*ASSIGNMENT*. Among the lines below, keep only those from the one containing "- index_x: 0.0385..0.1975" through the one containing "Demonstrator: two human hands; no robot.", and reproduce them exactly.

*PROVIDED DATA*.
+++
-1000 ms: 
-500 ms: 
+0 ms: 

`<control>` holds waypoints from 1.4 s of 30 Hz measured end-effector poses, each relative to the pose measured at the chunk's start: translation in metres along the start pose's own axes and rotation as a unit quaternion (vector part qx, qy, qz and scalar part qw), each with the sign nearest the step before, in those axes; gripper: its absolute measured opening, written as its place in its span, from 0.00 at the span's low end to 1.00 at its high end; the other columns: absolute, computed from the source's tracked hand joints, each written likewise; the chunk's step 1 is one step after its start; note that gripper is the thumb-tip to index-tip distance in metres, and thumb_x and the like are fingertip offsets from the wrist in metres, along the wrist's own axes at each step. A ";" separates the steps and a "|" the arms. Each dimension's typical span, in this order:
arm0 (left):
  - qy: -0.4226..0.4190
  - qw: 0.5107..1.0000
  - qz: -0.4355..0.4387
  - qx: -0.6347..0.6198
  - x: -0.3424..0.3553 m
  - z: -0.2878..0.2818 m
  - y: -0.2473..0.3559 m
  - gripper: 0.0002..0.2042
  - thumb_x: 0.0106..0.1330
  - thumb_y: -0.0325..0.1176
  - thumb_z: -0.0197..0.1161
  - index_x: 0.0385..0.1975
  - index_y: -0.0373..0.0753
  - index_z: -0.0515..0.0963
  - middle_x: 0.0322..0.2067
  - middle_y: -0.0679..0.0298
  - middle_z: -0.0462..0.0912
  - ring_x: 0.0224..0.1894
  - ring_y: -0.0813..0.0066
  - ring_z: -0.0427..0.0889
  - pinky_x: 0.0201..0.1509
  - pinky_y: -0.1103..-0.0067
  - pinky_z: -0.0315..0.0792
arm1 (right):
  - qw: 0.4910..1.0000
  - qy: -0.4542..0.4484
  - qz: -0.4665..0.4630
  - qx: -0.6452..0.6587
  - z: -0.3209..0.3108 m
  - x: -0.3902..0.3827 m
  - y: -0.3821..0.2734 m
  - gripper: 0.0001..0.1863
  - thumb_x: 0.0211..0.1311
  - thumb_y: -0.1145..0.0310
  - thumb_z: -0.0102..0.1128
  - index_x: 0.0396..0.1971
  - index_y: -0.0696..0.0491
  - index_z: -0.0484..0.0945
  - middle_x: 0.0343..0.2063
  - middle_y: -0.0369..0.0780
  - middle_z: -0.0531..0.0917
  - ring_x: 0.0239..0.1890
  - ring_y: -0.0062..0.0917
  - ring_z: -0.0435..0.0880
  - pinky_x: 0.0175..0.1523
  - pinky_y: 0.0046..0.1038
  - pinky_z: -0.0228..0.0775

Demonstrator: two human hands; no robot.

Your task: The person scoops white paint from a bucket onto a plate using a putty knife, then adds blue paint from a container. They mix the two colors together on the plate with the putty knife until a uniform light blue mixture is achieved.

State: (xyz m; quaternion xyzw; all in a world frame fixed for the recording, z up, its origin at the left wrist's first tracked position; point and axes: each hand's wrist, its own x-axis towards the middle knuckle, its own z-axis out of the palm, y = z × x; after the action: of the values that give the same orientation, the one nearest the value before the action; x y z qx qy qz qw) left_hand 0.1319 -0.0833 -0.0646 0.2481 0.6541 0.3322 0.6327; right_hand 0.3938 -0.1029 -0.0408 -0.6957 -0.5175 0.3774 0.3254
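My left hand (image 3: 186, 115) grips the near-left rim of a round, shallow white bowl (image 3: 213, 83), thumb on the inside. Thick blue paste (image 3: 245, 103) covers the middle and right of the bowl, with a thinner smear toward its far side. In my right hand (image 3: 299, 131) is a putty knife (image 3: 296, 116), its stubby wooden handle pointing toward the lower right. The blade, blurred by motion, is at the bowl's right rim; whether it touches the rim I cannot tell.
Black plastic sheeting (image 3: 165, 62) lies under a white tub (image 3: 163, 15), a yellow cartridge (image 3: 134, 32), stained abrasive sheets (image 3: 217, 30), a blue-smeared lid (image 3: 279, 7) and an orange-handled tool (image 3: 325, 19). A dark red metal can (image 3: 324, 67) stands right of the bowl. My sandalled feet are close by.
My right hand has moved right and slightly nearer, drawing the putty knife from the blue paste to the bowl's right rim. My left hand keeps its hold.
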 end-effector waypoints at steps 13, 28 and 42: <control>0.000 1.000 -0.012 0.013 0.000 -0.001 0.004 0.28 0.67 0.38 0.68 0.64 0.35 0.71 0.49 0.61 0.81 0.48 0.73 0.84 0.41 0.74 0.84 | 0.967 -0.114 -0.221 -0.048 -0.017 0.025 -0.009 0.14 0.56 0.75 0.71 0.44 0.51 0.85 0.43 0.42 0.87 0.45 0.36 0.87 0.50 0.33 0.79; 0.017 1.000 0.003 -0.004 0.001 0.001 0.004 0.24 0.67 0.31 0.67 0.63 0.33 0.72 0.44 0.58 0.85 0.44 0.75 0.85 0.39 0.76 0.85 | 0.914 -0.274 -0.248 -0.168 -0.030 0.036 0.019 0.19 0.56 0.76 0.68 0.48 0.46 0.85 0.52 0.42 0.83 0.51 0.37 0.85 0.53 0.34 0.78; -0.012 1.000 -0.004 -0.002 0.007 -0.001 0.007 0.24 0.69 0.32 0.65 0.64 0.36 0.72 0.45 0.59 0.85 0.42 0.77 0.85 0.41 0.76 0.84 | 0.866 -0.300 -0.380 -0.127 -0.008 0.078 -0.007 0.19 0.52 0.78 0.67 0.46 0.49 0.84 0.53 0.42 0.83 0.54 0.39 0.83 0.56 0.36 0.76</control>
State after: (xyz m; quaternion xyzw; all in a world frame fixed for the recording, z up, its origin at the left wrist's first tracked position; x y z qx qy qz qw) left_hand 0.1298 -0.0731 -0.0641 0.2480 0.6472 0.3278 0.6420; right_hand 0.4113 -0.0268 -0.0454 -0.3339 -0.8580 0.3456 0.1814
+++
*SOLUTION*.
  - index_x: 0.0385..0.1975
  - index_y: -0.0373..0.0753
  - index_z: -0.0515..0.0963
  - middle_x: 0.0322..0.2067
  - middle_y: -0.0679..0.0298
  - middle_z: -0.0462..0.0912
  - ring_x: 0.0224..0.1894
  - ring_y: -0.0813..0.0066
  - ring_z: -0.0427..0.0889
  - pinky_x: 0.0201..0.1509
  - pinky_y: -0.1103..-0.0067
  - pinky_z: -0.0315..0.0792
arm1 (right):
  - qw: 0.4910..1.0000
  - qy: -0.4542..0.4484
  - qz: -0.4665..0.4630
  - qx: -0.6452..0.6587
  - z: -0.3209..0.3108 m
  - x: -0.3902..0.3827 m
  - y: -0.3821..0.2734 m
  - gripper: 0.0001..0.1863
  - thumb_x: 0.0211..0.1311
  - thumb_y: -0.1145..0.0310
  - thumb_z: -0.0102..0.1128
  - index_x: 0.0396..0.1971
  - index_y: -0.0696..0.0491
  - index_z: -0.0484..0.0945
  - middle_x: 0.0343..0.2063
  - middle_y: -0.0369..0.0780
  - middle_z: -0.0531..0.0917
  - ring_x: 0.0239..0.1890
  - ring_y: -0.0062..0.0917
  - ring_z: -0.0435..0.0880
  - pinky_x: 0.0175..0.1523
  - pinky_y: 0.0046..0.1038
  - pinky_z: -0.0228..0.0775

Demonstrator: two human hands; no robot.

Nothing else belongs in the output.